## SUPPLIED RECORDS:

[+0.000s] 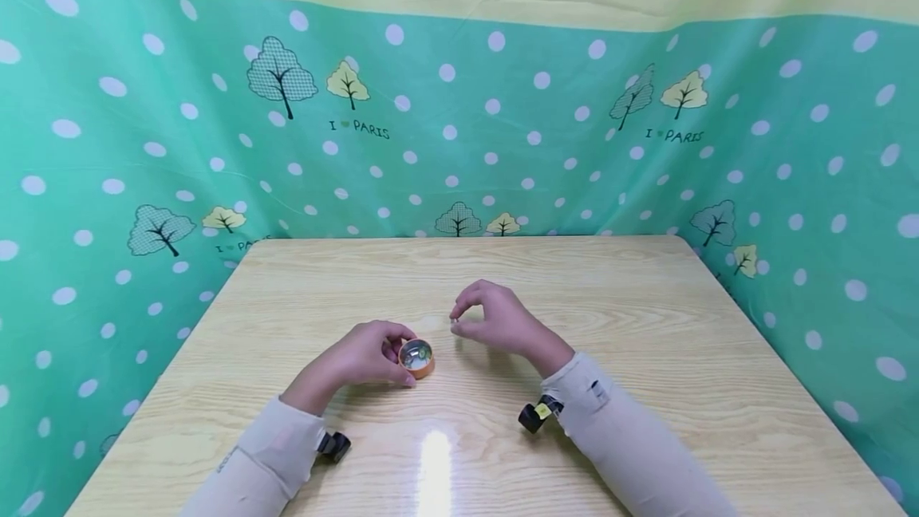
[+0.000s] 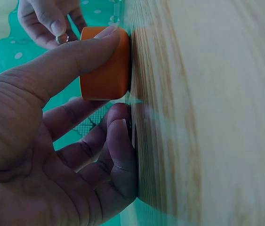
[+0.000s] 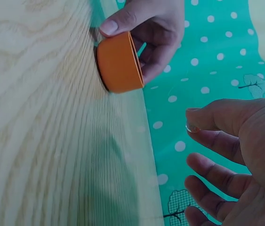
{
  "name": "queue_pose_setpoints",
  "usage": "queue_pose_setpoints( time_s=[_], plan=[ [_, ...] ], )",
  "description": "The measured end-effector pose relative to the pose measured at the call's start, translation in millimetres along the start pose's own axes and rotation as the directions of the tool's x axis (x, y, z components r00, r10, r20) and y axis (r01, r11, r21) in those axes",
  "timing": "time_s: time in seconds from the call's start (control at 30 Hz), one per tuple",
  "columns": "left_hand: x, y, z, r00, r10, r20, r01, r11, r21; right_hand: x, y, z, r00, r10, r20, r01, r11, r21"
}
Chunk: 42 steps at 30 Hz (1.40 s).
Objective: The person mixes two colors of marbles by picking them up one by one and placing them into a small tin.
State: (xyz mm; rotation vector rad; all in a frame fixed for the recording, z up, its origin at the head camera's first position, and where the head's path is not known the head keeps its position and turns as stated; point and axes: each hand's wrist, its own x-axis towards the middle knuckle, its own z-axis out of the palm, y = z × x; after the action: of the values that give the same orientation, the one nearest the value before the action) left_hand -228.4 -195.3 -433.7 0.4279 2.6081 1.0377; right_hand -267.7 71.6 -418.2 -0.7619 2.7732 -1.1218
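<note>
Between my right thumb and forefinger I pinch a small clear, glossy piece (image 3: 192, 127), rounded at its edge and catching the light; it is too small for me to make out more. The other fingers of my right hand (image 1: 498, 317) are spread apart below that pinch.

My left hand (image 1: 372, 353) grips an orange cup (image 2: 105, 77), thumb on one side and forefinger on the other. The cup is short, round and smooth-walled, upright on the wooden table (image 1: 574, 278), to the left of my right fingertips and well apart from them. Its inside is silvery; I see pale and greenish spots in it, but cannot tell contents from reflections.

Beyond my fingers, the green dotted cloth (image 1: 431, 102) reads "I PARIS" with a heart between the words. The lettering on my left sleeve (image 1: 276, 441) is too small to read.
</note>
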Motion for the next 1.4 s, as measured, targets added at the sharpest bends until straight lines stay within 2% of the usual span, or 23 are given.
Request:
queue_pose_setpoints(
  time_s=[0.57, 1.13, 1.4],
  plan=[
    [1.7, -2.2, -0.7, 1.0, 0.012, 0.02, -0.012, 1.0, -0.005, 3, -14, 13.4, 0.998, -0.049, 0.035, 0.049, 0.999, -0.006],
    [0.4, -1.2, -1.7, 0.999, 0.026, 0.03, -0.025, 0.999, -0.03, 2, -27, 28.4, 0.993, -0.052, 0.104, 0.052, 0.999, 0.006],
    [1.7, -2.9, -1.3, 0.999, 0.009, 0.034, -0.008, 0.999, -0.032, 1, -30, 33.4, 0.991, -0.074, 0.114, 0.074, 0.997, 0.002]
  ],
)
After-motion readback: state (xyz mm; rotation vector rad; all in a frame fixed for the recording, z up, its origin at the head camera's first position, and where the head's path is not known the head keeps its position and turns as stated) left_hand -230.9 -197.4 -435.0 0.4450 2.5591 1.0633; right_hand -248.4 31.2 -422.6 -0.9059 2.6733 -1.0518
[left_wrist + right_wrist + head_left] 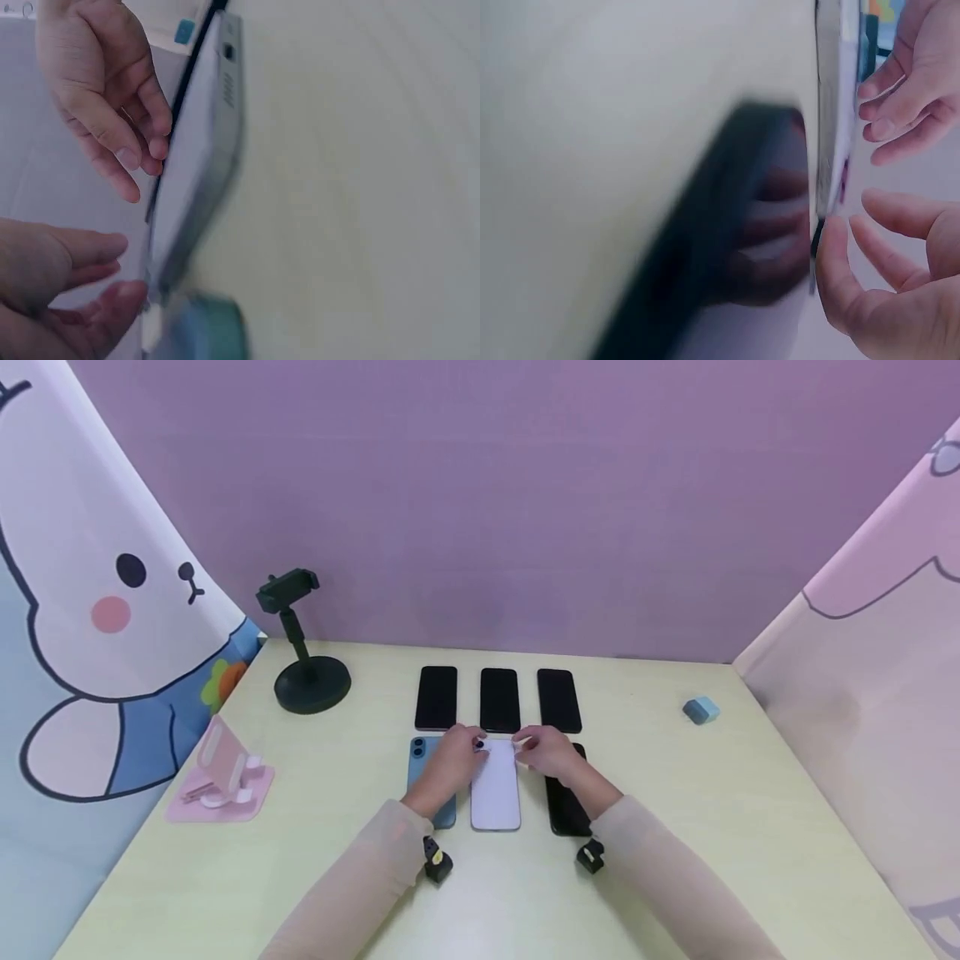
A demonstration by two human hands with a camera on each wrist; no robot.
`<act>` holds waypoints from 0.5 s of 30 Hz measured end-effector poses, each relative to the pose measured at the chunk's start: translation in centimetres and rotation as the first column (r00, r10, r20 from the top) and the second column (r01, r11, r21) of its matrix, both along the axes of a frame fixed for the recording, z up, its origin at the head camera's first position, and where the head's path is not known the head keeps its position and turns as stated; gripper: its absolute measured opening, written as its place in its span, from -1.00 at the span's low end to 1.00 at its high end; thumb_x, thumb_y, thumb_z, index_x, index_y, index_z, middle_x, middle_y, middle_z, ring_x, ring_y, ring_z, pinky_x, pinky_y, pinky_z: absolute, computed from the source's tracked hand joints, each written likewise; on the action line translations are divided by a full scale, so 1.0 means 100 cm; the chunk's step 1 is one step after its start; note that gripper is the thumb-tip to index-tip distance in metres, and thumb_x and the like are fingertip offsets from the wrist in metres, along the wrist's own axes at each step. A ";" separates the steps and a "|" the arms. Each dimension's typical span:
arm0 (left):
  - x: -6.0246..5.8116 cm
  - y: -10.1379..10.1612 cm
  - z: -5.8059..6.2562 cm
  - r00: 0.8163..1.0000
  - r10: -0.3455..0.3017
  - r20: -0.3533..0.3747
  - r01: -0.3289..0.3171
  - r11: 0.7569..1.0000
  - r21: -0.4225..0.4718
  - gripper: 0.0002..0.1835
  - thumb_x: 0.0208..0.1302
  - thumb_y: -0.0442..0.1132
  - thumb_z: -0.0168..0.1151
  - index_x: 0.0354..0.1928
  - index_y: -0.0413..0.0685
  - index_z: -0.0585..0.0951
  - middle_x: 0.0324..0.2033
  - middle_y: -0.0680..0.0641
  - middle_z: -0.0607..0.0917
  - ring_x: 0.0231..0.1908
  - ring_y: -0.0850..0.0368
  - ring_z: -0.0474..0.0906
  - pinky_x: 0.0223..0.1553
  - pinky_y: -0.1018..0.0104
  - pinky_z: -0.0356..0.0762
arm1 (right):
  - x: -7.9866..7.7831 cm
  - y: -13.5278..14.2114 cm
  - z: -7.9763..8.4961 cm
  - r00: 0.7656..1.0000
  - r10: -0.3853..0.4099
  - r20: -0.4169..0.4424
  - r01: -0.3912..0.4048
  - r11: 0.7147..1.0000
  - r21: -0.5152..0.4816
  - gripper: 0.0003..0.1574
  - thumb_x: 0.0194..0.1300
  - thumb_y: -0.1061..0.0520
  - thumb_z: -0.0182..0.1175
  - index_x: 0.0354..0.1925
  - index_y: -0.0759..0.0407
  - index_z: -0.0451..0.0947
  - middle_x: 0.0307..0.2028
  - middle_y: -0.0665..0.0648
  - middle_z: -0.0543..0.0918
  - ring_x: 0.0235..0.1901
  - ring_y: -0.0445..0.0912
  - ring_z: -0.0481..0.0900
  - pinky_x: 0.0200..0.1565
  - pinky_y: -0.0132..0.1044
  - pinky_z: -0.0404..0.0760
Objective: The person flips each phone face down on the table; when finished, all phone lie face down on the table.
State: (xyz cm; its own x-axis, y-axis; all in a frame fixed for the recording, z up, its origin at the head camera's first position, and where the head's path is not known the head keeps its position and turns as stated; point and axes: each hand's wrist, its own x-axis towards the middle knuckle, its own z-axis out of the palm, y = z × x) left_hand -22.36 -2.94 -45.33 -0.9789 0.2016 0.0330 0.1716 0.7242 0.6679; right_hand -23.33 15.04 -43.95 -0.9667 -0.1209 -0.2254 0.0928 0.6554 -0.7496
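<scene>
A pale lilac phone (pixel 496 797) lies face down between my hands, in the middle of the near row. My left hand (pixel 457 758) is at its upper left corner by the camera, partly over a blue phone (pixel 446 814). At the upper right edge is my right hand (pixel 551 752), with a black phone (pixel 566 806) under its wrist. In the left wrist view, the left fingers are loosely bent beside the lilac phone's edge (pixel 225 112). The right wrist view shows the right forefinger close to that phone's end; whether it touches I cannot tell.
Three black phones, left (pixel 437 697), middle (pixel 499 700) and right (pixel 558 700), form the far row. A black phone stand (pixel 311 685) and a pink folding stand (pixel 221 781) are at left. A small blue block (pixel 701 710) lies far right on the table (pixel 750 827).
</scene>
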 end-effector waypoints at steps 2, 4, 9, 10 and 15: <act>0.000 0.009 0.003 0.999 -0.048 -0.014 0.048 0.999 0.016 -0.71 0.26 -0.32 0.31 0.02 -0.23 0.64 -0.25 -0.13 0.61 -0.24 0.02 0.54 -0.18 0.19 0.56 | 0.001 0.015 0.004 0.999 0.013 -0.042 -0.012 1.000 0.025 -0.66 0.24 0.28 0.27 0.02 0.25 0.61 -0.19 0.21 0.61 -0.29 0.02 0.59 -0.25 -0.17 0.59; 0.000 0.021 0.003 0.995 -0.103 -0.017 0.104 0.994 0.044 -0.70 0.26 -0.33 0.31 0.03 -0.23 0.63 -0.22 -0.15 0.64 -0.19 0.00 0.56 -0.16 0.19 0.56 | 0.003 0.031 0.008 0.997 0.005 -0.083 -0.001 0.999 0.052 -0.64 0.25 0.27 0.26 0.03 0.27 0.60 -0.12 0.27 0.61 -0.19 0.08 0.58 -0.17 -0.10 0.58; -0.004 0.048 0.001 0.984 -0.178 0.025 0.176 0.981 0.078 -0.68 0.25 -0.30 0.32 0.04 -0.18 0.63 -0.21 -0.15 0.69 -0.17 0.00 0.62 -0.16 0.22 0.56 | 0.005 0.064 0.009 0.994 -0.036 -0.102 0.047 0.993 0.106 -0.58 0.25 0.29 0.23 0.09 0.34 0.54 0.04 0.43 0.52 -0.06 0.21 0.54 -0.11 0.00 0.56; -0.006 0.053 -0.001 0.983 -0.180 0.032 0.177 0.981 0.077 -0.69 0.24 -0.29 0.33 0.03 -0.17 0.63 -0.21 -0.14 0.70 -0.17 0.01 0.62 -0.16 0.22 0.56 | 0.006 0.068 0.008 0.995 -0.040 -0.089 0.050 0.993 0.108 -0.57 0.25 0.30 0.23 0.10 0.35 0.53 0.06 0.45 0.50 -0.04 0.23 0.53 -0.10 0.01 0.56; -0.011 0.068 -0.008 0.982 -0.177 0.063 0.171 0.982 0.083 -0.69 0.24 -0.26 0.34 0.01 -0.15 0.64 -0.24 -0.11 0.68 -0.19 0.04 0.60 -0.14 0.24 0.53 | 0.007 0.080 0.004 0.999 -0.037 -0.029 0.040 0.995 0.089 -0.55 0.22 0.31 0.24 0.09 0.38 0.51 -0.01 0.46 0.53 -0.07 0.21 0.52 -0.09 -0.04 0.54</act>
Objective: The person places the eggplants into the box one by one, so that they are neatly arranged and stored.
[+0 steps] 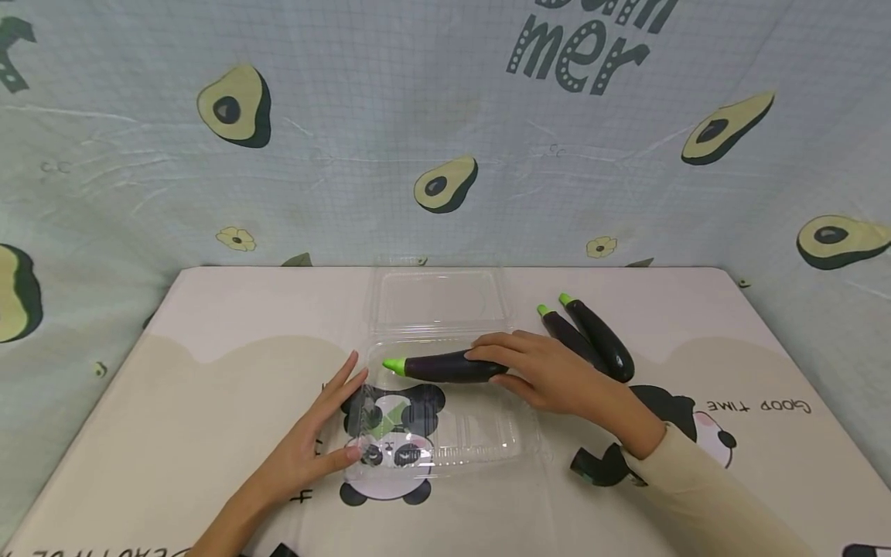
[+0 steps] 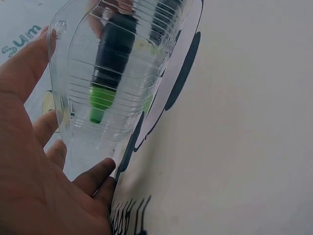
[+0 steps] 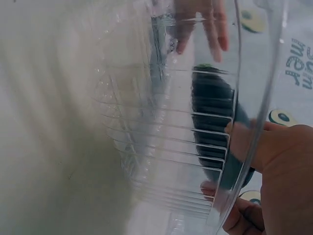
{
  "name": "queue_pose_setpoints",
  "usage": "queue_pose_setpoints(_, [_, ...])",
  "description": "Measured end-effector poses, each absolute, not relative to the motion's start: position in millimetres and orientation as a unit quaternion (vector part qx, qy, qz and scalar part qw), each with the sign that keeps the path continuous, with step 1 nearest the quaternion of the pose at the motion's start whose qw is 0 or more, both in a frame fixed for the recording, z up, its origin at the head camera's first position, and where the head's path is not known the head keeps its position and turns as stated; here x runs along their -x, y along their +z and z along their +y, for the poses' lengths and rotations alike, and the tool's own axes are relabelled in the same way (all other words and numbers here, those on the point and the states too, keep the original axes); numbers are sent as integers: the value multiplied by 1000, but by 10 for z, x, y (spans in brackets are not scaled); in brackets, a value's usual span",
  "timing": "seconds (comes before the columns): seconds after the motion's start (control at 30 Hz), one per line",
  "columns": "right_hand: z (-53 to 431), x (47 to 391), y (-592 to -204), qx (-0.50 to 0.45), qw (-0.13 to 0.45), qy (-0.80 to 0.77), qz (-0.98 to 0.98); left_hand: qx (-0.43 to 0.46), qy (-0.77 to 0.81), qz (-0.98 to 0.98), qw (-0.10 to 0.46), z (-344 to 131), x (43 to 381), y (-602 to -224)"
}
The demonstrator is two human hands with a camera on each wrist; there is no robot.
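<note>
An eggplant, dark purple with a bright green stem end, lies crosswise over the back part of a clear plastic clamshell box. My right hand grips its thick right end between thumb and fingers. In the right wrist view the box wall partly covers the eggplant. At the box's left side, my left hand rests with fingers spread and straight, thumb against the rim. The left wrist view shows the eggplant through the ribbed wall.
The box's clear lid stands folded back behind it. Two more eggplants lie side by side at the right, near my right forearm. A printed cloth covers the table, and an avocado-print curtain hangs behind.
</note>
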State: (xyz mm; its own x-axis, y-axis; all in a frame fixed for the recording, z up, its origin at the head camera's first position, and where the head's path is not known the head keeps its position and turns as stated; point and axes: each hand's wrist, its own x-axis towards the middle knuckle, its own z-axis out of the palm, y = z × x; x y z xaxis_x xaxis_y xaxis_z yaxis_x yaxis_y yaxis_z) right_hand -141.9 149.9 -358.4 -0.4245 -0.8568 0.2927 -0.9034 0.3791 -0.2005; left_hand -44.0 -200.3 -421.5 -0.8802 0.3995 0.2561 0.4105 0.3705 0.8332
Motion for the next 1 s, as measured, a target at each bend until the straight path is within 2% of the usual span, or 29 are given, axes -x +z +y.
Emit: queue_pose_setpoints(1.0, [1403, 1442, -3618, -530, 52, 92, -841, 243, -513, -823, 4, -2010, 433, -4228])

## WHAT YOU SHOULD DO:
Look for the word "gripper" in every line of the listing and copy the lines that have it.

## YOUR RESPONSE:
`<act>` holds waypoints from 0.5 s of 30 Hz measured end-effector poses, each relative to the pose measured at the chunk's start: translation in centimetres and rotation as the first column (r00, r10, r20 from the top) and the second column (r01, r11, r21) of its matrix, both along the axes of a frame fixed for the recording, z up, its origin at the head camera's first position, and where the head's path is not known the head keeps its position and turns as stated; gripper: its absolute measured opening, written as its place in its span, from -1.00 at the span's low end to 1.00 at its high end; thumb_x, thumb_y, thumb_z, index_x, index_y, index_z, middle_x, middle_y, middle_z, ring_x, ring_y, ring_z, pinky_x, pinky_y, pinky_z: absolute, computed from the source's tracked hand joints, each written likewise; on the action line translations are divided by a full scale, so 1.0 means 100 cm; the chunk's step 1 is one step after its start; note that gripper is the thumb-tip to index-tip distance in metres, and thumb_x and the like are fingertip offsets from the wrist in metres, along the wrist's own axes at each step. A ";" separates the steps and a "|" the arms. Each dimension's typical span:
  - gripper: 0.0002..0.1835
  - gripper: 0.0003..0.1574

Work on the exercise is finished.